● **PROBLEM DETAILS**:
Which lines below contain "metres"? Pull them out.

[Stored items]
<<<<

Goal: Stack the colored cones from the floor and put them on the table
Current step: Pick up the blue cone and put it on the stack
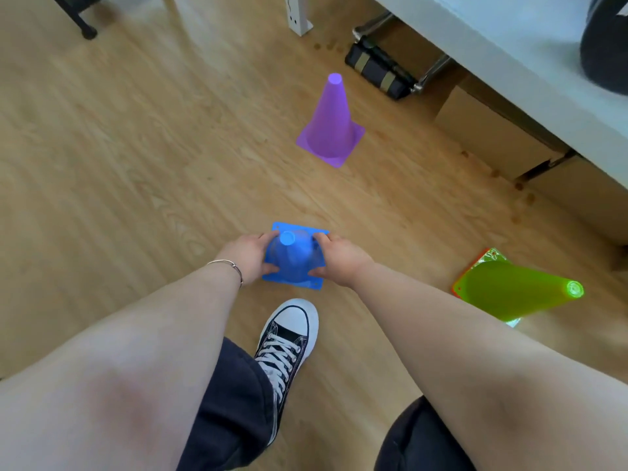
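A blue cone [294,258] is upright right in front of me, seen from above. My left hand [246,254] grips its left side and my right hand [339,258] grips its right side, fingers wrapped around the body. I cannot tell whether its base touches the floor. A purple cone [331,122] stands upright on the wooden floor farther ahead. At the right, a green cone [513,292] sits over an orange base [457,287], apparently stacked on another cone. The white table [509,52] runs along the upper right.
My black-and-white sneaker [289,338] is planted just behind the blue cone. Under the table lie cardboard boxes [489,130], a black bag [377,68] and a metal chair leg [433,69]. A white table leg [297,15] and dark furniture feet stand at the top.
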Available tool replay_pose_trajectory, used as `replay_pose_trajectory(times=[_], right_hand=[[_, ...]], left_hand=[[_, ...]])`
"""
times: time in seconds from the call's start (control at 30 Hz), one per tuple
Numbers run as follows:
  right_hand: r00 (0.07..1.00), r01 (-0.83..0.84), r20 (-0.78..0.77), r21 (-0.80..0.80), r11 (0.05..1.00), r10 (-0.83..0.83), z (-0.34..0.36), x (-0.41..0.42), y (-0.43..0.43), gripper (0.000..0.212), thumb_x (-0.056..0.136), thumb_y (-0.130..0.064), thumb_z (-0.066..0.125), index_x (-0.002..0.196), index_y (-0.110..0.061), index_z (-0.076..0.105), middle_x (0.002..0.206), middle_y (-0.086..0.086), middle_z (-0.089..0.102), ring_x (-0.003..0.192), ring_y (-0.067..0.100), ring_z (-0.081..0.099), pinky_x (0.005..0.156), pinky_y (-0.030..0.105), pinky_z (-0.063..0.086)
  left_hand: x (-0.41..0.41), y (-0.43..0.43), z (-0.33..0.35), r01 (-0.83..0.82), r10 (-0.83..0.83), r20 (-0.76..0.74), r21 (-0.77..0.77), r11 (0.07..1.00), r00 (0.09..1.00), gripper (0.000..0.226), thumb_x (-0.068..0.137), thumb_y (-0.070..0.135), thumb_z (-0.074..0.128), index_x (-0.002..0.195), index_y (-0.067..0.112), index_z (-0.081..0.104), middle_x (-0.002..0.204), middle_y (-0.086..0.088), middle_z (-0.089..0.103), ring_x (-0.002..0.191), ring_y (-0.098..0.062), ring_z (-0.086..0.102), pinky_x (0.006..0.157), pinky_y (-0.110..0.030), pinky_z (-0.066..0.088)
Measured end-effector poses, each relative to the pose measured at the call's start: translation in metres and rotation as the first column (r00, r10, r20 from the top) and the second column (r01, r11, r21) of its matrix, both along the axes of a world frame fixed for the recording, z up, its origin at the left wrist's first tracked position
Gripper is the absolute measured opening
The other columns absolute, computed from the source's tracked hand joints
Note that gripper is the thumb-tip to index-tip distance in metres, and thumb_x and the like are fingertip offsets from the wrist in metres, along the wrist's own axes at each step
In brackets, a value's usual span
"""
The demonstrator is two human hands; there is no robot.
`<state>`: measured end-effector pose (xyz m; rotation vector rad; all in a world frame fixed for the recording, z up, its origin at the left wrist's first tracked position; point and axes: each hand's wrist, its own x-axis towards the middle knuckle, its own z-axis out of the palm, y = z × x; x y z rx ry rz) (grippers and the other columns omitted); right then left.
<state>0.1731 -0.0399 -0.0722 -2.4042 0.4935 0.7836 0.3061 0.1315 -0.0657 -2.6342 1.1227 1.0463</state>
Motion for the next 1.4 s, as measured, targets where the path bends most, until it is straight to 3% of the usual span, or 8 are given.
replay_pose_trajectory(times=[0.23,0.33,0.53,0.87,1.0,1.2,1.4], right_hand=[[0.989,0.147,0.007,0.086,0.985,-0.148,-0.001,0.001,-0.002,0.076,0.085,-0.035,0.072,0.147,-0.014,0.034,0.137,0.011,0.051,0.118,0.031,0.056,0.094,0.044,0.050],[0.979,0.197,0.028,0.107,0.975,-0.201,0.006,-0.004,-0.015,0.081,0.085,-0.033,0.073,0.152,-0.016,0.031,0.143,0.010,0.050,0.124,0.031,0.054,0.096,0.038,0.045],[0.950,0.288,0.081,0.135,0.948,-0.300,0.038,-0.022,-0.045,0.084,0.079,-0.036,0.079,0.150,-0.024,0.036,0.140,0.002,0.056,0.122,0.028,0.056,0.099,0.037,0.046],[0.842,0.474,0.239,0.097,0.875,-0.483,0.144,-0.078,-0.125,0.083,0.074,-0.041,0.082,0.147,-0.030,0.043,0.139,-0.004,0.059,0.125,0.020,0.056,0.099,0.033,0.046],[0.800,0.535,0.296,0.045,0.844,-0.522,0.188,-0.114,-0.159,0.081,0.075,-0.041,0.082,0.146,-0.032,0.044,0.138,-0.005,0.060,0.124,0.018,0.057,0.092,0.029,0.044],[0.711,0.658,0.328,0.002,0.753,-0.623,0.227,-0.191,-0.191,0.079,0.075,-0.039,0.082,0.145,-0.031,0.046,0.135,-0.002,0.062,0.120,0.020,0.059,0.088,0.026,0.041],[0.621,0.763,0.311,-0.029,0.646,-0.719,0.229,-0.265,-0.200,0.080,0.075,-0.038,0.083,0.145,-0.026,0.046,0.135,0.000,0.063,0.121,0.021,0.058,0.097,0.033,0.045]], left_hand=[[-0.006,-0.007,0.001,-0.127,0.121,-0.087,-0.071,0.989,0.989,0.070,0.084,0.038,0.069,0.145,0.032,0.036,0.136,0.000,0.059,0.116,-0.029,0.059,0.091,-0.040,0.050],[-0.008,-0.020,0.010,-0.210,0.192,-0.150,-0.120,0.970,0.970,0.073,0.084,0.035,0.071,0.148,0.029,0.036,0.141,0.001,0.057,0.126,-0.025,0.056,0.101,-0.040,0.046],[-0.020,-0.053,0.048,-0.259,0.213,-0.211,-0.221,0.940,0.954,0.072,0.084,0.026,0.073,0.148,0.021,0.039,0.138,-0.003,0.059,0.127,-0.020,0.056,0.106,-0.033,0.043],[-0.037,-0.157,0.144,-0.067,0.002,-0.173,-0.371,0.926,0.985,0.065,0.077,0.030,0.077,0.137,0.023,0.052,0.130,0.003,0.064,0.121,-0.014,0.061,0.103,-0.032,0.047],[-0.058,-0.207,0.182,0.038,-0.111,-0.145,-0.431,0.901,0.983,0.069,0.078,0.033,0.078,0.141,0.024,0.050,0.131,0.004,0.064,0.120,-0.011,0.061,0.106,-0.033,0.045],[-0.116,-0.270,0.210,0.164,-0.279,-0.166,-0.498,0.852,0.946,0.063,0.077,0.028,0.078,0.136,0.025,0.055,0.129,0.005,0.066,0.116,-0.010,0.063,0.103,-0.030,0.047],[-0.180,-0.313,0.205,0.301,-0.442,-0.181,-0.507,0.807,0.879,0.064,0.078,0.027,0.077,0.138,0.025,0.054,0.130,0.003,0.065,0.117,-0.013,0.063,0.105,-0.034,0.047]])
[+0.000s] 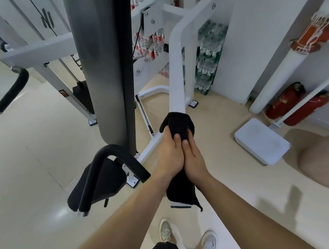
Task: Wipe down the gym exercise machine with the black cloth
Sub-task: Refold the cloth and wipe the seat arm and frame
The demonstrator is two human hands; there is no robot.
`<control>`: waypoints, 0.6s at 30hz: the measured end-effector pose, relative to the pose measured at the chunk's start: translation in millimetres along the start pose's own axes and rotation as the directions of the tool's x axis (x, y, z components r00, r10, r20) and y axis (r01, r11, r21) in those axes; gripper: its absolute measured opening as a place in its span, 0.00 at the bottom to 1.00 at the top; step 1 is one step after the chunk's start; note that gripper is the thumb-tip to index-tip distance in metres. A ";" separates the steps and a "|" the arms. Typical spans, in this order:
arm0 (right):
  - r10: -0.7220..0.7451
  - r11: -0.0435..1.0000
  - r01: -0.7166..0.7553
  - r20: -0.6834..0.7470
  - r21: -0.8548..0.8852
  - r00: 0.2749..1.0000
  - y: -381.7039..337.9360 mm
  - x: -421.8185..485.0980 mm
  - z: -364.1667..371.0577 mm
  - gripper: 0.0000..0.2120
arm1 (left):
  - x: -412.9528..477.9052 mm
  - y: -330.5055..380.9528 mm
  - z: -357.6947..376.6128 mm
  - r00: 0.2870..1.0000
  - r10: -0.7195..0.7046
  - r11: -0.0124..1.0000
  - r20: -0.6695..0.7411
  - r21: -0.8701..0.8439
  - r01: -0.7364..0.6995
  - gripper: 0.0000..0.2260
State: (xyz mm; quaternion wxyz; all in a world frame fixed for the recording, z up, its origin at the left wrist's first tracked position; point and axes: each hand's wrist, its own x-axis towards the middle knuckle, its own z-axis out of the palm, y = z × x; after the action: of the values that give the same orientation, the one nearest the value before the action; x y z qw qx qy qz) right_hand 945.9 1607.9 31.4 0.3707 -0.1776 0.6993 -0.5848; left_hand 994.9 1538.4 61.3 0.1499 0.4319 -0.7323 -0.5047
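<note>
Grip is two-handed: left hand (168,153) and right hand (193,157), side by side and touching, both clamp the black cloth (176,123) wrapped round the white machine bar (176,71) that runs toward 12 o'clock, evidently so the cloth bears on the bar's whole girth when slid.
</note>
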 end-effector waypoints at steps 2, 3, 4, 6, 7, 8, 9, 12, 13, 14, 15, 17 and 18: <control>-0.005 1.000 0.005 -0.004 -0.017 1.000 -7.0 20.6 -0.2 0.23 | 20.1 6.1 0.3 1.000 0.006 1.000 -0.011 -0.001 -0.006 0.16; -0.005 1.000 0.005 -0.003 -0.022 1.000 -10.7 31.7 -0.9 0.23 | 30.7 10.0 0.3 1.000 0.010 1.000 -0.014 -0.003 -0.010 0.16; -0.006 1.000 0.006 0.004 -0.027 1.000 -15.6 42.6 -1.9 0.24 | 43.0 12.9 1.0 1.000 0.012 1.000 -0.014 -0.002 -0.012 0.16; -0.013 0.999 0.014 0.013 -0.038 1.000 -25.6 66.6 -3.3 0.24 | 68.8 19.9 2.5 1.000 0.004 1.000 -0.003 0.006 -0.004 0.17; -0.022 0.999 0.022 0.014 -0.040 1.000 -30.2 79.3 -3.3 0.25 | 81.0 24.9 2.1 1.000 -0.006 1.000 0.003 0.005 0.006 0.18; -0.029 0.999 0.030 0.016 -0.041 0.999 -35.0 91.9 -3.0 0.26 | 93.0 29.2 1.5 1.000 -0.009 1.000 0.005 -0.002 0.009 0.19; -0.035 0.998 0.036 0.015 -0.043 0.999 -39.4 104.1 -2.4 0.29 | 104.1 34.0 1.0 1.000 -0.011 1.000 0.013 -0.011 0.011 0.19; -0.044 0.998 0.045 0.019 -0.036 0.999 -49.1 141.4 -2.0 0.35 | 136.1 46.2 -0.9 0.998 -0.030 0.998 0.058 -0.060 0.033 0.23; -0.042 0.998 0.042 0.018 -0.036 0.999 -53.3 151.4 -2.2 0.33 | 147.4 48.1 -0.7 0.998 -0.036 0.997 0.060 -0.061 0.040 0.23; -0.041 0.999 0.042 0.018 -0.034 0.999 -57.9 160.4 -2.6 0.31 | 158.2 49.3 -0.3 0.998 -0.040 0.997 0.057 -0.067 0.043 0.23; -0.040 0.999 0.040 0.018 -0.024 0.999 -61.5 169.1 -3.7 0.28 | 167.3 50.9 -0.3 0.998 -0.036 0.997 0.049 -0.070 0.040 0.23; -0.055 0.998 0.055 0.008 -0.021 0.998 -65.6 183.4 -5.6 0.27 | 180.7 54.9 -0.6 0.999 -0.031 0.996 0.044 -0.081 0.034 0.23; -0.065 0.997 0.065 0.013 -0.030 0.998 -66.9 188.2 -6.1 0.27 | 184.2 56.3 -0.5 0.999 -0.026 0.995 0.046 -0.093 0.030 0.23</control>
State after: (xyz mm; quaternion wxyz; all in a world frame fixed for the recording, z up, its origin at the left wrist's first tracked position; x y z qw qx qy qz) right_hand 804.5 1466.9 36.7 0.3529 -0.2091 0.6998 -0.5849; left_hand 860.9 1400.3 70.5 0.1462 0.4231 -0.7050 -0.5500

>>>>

● **TASK OUTPUT**:
Measured end-effector poses, each relative to the pose measured at the call's start: translation in metres and rotation as the first column (r00, r10, r20 from the top) and the second column (r01, r11, r21) of its matrix, both along the axes of a world frame fixed for the recording, z up, its origin at the left wrist's first tracked position
Note that gripper is the thumb-tip to index-tip distance in metres, and thumb_x and the like are fingertip offsets from the wrist in metres, along the wrist's own axes at each step
`<control>`: waypoints, 0.6s at 30hz: the measured end-effector pose, relative to the pose measured at the chunk's start: translation in millimetres along the start pose's own axes and rotation as the directions of the tool's x axis (x, y, z components r00, r10, r20) and y axis (r01, r11, r21) in those axes; gripper: its absolute measured opening as a place in its span, 0.00 at the bottom to 1.00 at the top; step 1 is one step after the chunk's start; note that gripper is the thumb-tip to index-tip distance in metres. A ";" separates the steps and a "|" the arms. Typical spans, in this order:

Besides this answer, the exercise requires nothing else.